◆ **WHAT NEEDS TO BE DONE**: Exactly how many lines below mention "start"? Answer with that number alone.
----
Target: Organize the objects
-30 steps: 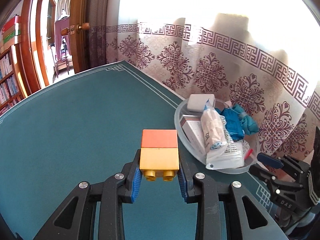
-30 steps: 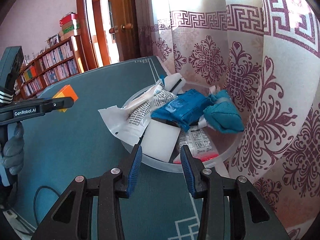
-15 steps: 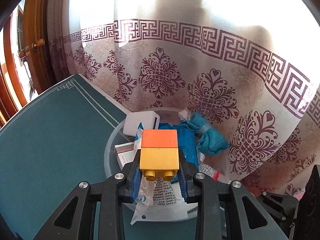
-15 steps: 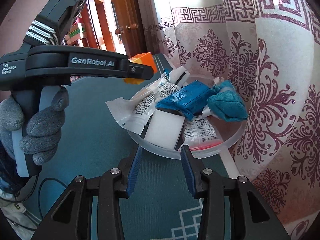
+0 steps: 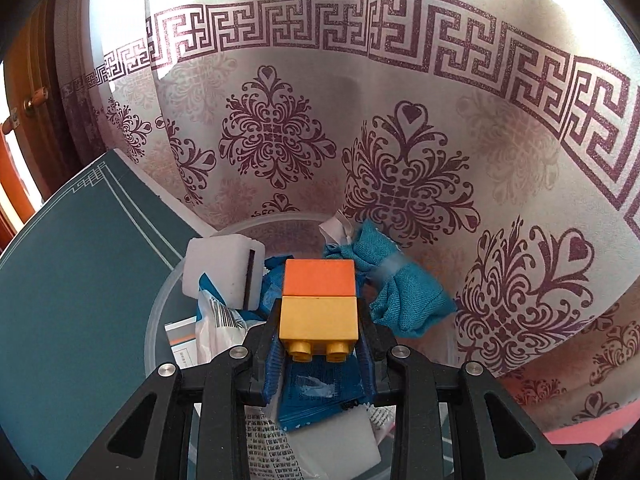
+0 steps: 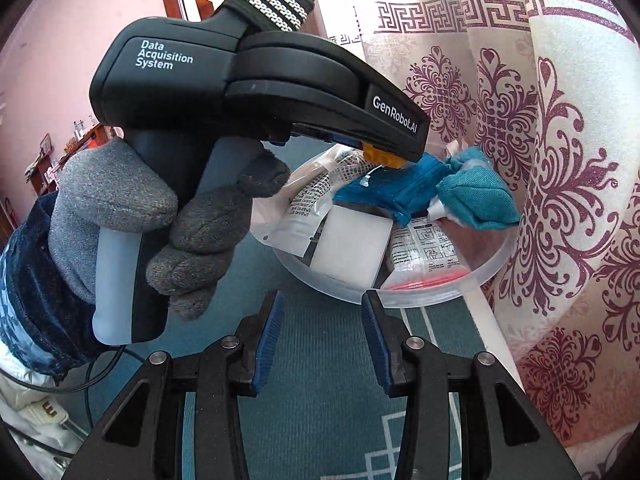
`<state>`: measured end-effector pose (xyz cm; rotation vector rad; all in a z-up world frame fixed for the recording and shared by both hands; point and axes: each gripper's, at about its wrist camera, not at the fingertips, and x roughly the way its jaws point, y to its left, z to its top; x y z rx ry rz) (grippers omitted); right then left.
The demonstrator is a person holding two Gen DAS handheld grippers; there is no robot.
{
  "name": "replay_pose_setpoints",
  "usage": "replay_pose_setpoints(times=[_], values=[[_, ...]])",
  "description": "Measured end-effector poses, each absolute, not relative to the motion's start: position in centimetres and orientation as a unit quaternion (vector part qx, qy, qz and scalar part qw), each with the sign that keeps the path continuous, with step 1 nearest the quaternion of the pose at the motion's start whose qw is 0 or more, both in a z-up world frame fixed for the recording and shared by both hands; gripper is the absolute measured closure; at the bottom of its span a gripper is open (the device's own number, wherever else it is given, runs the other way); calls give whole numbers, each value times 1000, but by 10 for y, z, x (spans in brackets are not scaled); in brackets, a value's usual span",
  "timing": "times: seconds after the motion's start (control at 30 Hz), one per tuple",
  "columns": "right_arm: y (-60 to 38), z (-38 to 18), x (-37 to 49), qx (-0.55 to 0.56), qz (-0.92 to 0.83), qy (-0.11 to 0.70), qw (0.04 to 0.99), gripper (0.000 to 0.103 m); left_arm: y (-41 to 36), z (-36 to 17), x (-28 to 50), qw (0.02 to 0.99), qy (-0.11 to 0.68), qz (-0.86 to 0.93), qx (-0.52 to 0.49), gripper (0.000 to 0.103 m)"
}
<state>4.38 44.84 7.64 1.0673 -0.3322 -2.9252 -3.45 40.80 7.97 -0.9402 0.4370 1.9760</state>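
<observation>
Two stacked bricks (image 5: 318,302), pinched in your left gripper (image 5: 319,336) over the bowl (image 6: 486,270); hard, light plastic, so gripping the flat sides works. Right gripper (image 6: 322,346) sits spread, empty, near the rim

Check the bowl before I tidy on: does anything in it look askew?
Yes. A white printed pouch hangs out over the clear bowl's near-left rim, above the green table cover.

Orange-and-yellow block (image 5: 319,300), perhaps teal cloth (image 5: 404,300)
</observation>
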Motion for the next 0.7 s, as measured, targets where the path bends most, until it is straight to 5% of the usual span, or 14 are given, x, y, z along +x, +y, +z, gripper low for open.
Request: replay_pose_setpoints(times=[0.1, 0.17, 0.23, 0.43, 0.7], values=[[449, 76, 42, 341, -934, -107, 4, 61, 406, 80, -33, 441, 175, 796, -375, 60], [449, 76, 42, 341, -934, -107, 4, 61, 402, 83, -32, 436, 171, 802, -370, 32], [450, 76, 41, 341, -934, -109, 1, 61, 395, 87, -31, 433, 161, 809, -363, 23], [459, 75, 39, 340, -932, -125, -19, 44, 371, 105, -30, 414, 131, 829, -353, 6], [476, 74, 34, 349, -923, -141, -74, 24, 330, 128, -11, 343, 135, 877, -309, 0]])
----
◆ **TASK ANSWER**: 2